Health Net and Network Providers, LLC (NPLLC) requires that all targeted, participating hospitals annually submit the Leapfrog Group Patient Safety Survey.

This data is reported publicly through the Hospital Comparison Report on Health Net's California Correctional Health Care Services (CCHCS) provider website through Health Net's relationship with HealthShare/WebMD. This Internet-based decision support tool enables CCHCS to receive an independent analysis of area hospitals, including their clinical outcomes, patient volume and charges for a particular procedure or medical condition. Health Net's relationship with HealthShare/WebMD brings monthly updates to its online Hospital Comparison Report so that the most current hospital quality information is available to CCHCS utilization management staff, NPLLC participating providers and Clinical Quality Management (CQM) associates.

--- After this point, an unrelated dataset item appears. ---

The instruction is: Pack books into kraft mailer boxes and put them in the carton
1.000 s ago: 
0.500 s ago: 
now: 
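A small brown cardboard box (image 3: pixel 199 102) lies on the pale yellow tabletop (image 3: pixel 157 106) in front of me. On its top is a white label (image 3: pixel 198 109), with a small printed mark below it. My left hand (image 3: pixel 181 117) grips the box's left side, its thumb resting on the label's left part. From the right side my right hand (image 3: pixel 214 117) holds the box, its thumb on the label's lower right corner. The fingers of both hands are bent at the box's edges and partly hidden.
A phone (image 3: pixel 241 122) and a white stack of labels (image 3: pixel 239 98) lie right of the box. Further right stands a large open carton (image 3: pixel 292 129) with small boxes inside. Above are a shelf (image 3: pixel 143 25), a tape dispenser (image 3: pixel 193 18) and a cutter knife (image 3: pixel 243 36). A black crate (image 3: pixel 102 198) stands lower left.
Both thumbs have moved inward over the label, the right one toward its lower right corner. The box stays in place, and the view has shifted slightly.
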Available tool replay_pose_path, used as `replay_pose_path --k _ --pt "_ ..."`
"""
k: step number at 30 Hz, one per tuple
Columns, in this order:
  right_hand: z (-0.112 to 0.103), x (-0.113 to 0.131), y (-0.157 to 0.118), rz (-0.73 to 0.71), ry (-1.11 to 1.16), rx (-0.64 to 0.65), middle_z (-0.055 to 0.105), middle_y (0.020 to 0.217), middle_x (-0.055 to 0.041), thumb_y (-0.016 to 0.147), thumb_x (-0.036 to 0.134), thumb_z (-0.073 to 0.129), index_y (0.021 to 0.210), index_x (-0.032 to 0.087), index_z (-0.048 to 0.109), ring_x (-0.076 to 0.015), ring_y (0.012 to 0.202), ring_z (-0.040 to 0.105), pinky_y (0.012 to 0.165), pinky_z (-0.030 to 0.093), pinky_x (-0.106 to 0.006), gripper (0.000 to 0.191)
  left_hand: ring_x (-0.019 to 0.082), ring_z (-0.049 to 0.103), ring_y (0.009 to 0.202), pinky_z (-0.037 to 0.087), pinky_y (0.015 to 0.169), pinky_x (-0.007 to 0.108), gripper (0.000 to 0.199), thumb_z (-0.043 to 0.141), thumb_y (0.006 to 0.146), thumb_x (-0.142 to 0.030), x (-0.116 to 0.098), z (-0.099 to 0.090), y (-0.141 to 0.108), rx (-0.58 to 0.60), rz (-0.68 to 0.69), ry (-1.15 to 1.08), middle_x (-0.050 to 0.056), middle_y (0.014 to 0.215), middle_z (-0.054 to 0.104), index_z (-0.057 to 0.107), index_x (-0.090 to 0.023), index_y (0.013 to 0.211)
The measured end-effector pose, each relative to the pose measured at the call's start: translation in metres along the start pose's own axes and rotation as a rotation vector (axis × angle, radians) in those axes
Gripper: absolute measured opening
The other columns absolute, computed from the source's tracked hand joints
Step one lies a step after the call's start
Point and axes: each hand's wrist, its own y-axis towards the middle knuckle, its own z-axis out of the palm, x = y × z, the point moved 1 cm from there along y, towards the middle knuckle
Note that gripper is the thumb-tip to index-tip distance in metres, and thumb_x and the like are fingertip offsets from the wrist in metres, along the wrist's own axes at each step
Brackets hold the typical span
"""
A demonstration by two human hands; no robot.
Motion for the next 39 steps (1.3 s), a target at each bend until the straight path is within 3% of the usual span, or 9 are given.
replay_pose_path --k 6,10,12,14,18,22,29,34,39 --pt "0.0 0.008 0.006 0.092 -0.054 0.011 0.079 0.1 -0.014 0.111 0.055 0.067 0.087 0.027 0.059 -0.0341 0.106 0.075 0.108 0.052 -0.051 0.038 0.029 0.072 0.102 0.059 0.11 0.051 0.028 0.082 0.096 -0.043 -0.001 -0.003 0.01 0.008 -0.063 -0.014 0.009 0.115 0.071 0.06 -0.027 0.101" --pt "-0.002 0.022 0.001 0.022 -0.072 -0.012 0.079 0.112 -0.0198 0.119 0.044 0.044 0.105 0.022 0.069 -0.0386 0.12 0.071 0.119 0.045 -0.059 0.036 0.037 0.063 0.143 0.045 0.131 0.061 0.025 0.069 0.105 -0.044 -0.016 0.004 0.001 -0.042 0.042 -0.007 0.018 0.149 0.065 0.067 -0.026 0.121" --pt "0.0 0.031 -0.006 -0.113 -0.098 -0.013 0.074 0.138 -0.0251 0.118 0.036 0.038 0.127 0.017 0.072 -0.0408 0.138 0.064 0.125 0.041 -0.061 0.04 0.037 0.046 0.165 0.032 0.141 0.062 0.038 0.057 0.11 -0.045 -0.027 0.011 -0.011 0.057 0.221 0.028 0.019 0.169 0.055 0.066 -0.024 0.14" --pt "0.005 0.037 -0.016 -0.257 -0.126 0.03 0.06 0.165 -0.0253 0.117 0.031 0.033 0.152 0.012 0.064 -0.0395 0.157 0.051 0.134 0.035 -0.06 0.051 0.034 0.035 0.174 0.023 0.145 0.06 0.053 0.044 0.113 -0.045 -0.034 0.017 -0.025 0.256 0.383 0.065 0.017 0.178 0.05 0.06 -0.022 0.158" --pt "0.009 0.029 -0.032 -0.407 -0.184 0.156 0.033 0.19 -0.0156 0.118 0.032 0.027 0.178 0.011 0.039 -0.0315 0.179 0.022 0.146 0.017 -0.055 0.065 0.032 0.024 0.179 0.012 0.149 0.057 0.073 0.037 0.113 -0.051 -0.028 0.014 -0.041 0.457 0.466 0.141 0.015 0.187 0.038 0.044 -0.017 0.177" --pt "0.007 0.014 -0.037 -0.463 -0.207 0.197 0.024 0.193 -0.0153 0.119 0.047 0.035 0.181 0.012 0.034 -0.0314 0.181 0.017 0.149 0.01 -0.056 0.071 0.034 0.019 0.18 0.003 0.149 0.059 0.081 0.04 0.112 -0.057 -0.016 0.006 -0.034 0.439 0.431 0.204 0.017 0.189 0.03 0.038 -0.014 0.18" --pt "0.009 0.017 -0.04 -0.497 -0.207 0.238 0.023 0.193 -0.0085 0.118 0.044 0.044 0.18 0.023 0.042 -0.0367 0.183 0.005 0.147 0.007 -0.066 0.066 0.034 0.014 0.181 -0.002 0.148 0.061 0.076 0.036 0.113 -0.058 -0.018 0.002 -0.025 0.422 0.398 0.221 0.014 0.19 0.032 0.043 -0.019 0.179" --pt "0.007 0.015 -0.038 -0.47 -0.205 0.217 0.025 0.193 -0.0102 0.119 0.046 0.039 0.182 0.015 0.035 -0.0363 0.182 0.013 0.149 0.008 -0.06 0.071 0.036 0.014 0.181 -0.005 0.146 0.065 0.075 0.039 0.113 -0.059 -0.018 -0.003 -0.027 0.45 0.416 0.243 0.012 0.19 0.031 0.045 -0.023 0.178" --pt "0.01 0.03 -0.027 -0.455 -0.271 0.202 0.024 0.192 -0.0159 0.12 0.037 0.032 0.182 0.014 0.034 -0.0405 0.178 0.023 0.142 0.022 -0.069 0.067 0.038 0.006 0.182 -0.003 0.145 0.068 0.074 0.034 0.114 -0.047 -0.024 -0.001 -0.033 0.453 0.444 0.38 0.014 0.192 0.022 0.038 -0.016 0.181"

Providers may rank the importance of a number of variables, including:

  • Number of Patients - References the number of times the hospital has treated this condition or administered this therapy and, accordingly, the hospital's depth of experience.
  • Mortality Rate - Indicates the number of deaths while undergoing a specific treatment. For certain conditions, the mortality rate is likely to be a key consideration.
  • Complication Rate - Identifies the most common complications associated with the procedure or medical condition, and shows the complication rates for each hospital being compared.
  • Average Length of Stay - Indicates how long, on average, someone is hospitalized for a certain procedure or medical condition.
  • Cost - Displays the average hospital charges per procedure. Most health plans have contracts with hospitals that specify the rate the health plan pays for hospital services. While the average hospital charges may not directly impact what CCHCS must pay, hospital charges eventually have an impact on rates.  

Quality of Care Issues

In compliance with regulatory requirements, Network Providers, LLC (NPLLC) monitors and evaluates potential quality issues (PQIs) involving California Correctional Health Care Services (CCHCS) patient. Providers should use the Potential Quality Issue (PQI) Referral form to fax reports of potential or suspected deviation from standards of care that cannot be justified without additional review or investigation.

The participation of the NPLLC providers in the Health Net Prison Health Care Provider Network (PHCPN) Clinical Quality Management (CQM) program is integral to success. All participating providers have agreed to provide patient data upon request and respond to queries from the Health Net PHCPN CQM program clinical staff to facilitate a quality-of-care review.